Nous nous sommes tous dirigés vers l’intérieur et avons été surpris par ce que nous voyions, car on distinguait un cercle dont le maïs était entièrement couché ; de plus, il y avait des allées de chaque côté, peut-être quatre ou cinq présentant la même caractéristique. Nous avons commencé à discuter avec les personnes présentes pour comprendre comment cela avait pu se produire.
Les voisins qui habitaient près de là ont raconté qu’à l’aube ils avaient entendu un bruit semblable à celui d’un avion et qu’en se penchant par les fenêtres, ils avaient vu une lumière très forte et puissante qui descendait ; après un moment, elle s’est élevée de la même manière, très lentement, et lorsqu’elle a pris de l’altitude, un fort bruit s’est fait entendre ; la lumière s’est élevée vers le ciel. Ils n’ont pas pu nous donner plus de détails car, en raison de la peur que suscitait ce phénomène mystérieux, personne n’a voulu sortir de chez soi jusqu’à l’aube.

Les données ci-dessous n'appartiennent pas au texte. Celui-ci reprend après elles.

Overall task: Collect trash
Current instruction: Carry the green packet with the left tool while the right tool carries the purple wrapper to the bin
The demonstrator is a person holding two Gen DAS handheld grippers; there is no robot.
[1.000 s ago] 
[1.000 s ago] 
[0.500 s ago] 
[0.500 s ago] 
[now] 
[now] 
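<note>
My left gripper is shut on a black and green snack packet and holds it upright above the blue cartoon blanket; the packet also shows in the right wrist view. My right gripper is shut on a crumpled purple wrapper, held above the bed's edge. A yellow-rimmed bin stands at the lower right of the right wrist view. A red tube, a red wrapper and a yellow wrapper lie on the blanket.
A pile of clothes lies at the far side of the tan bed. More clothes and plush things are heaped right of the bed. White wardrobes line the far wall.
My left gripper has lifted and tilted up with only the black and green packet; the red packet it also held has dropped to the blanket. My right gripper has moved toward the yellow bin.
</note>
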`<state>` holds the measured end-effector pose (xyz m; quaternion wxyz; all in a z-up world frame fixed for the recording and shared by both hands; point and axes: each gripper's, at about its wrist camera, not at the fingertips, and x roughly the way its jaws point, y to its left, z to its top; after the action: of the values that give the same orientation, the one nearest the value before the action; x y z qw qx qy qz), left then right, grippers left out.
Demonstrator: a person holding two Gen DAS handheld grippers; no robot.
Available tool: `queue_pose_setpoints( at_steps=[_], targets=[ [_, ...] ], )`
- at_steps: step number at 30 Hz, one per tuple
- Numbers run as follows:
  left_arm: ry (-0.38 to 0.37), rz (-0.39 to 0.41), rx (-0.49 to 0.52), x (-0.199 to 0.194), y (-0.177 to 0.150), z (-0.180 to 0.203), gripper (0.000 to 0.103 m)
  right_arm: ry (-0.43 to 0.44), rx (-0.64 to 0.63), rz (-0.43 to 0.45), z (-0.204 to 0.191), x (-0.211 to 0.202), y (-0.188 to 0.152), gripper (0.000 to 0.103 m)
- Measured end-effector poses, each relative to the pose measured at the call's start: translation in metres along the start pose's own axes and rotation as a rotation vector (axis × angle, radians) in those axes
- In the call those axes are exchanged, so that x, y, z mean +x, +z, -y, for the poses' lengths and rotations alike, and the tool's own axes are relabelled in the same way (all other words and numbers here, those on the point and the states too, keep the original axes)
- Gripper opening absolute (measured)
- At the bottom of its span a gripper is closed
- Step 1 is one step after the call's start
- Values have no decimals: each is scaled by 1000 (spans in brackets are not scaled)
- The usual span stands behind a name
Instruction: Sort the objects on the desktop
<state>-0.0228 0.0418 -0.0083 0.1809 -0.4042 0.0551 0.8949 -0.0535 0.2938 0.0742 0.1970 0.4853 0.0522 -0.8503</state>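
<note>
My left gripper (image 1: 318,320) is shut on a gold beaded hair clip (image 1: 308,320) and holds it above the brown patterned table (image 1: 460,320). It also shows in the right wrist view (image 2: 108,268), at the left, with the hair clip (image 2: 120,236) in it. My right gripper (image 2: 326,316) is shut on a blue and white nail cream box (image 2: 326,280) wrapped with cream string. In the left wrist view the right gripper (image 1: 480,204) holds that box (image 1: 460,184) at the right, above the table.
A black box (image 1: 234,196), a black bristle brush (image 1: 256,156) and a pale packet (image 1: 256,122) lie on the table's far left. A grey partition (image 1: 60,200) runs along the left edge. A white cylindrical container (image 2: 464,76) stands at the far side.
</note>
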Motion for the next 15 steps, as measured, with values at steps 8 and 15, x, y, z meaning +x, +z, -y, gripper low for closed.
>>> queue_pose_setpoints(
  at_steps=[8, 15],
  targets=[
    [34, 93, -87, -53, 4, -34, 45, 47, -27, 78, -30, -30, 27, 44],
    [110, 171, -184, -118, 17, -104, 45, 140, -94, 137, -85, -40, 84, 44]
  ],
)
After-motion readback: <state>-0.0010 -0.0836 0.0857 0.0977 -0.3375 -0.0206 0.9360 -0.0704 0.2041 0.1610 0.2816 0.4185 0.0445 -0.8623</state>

En arrivant sur les lieux, ils n’ont rien vu d’étrange, mais il y a eu un curieux qui s’est enfoncé dans le champ de maïs et qui a vu ce qui a été décrit. Depuis ce moment-là et jusqu’à dix heures du matin, heure à laquelle nous sommes arrivés, tous les voisins et les passants avaient déjà parcouru le champ de maïs sans trouver d’explication.
En examinant les lieux de plus près, aucun des présents – et sachez que nous étions près de cinquante personnes – n’a pu deviner ce qui s’était passé, car on ne voyait que du maïs couché, comme s’il avait été renversé par un vent violent ; ce qui est curieux, c’est qu’au-delà de cette zone, le maïs restait debout, c’est-à-dire qu’il n’y avait pas de plants à moitié couchés ou penchés sur le côté.
Certains ont dit qu’il s’agissait peut-être d’un hélicoptère, d’autres ont avancé qu’il s’agissait d’une blague et que cela avait été fait avec un attelage ou un tracteur, mais les versions ne concordaient pas car nous ne comprenions pas comment ils auraient pu pénétrer au centre du champ de maïs sans laisser de traces sur le chemin.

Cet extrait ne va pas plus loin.